County LogoClallam County, Washington

Streamkeepers Logo

We monitor streams, and
we do it well.


What is Streamkeepers?

Streamkeepers, a citizen-based watershed monitoring program of Clallam County's Public Works - Roads Department, provides volunteer opportunities and project assistance in the effort to protect and restore our local watersheds.

Streamkeepers is:

  • A scientific organization providing monitoring and data-management assistance toward the protection and restoration of local waterbodies.
  • A volunteer opportunity for residents interested in Citizen Science and stewardship.

Program Goals

  • Provide credible data to decision-makers acting to protect and restore local watersheds:
    • Describe current watershed conditions
    • Identify trends
    • Track known problem areas
    • Screen for potential problems
    • Help determine watershed restoration priorities
    • Monitor the effectiveness of watershed restoration and protection projects
  • Report the information to a variety of audiences.
  • Facilitate public involvement in Citizen Science and stewardship.

What sort of work do Streamkeepers do?

Our stream teams perform regular quarterly monitoring at established sites on local streams, measuring aspects of stream health such as the quality of the water, the diversity of life forms, and the integrity of the physical habitat. In addition, we conduct streamwalks, teach about watershed stewardship in the greater community, and manage & analyze mounds of data!

We also perform and assist with special projects by other organizations—cities, tribes, NGOs, and other agencies—including monitoring water quality and flow, grabbing stormwater samples, collecting stream invertebrates, tracking salmon spawning and rearing activity, replanting riparian areas, and tracking and controlling invasive species.

What do Streamkeepers measure?

We train volunteers to assess a variety of biological, physical, and chemical stream health indicators through a structured quarterly monitoring program:

Biological health

  • Benthic macroinvertebrates ("stream bugs")
  • Fish & wildlife
  • Noxious weeds
  • Bacteria

Chemical health

  • Temperature
  • Dissolved oxygen
  • Conductivity/Salinity
  • Turbidity
  • pH
  • Nutrients

Physical health

  • Streamwalk
  • Photographs
  • Reach maps
  • Flow
  • Gradient
  • Not currently monitoring, but equipped to monitor:
    • Stream cross-section
    • Erosion & revetment
    • Substrate and pools
    • Large woody debris
    • Riparian vegetation

Streamkeepers can help on your watershed!
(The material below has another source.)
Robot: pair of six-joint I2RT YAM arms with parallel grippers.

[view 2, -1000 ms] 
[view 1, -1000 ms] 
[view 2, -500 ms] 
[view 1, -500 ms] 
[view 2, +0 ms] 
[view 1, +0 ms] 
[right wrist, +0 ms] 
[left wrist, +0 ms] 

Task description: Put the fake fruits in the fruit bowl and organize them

Streamkeepers accepts requests from citizens, organizations, and governments in need of special services. The scope of available assistance includes:

  • monitoring services
  • data management and analysis
  • outreach and education
  • hands-on restoration work
  • match for grants

For more details, seeStreamkeepers´ Monitoring Services.

How do I get involved?

Streamkeepers’ annual training takes place each summer, involving several evening sessions and a field day, finishing up by late July.

But you can always join Streamkeepers prior to formal training and learn to perform some of the procedures "on the job."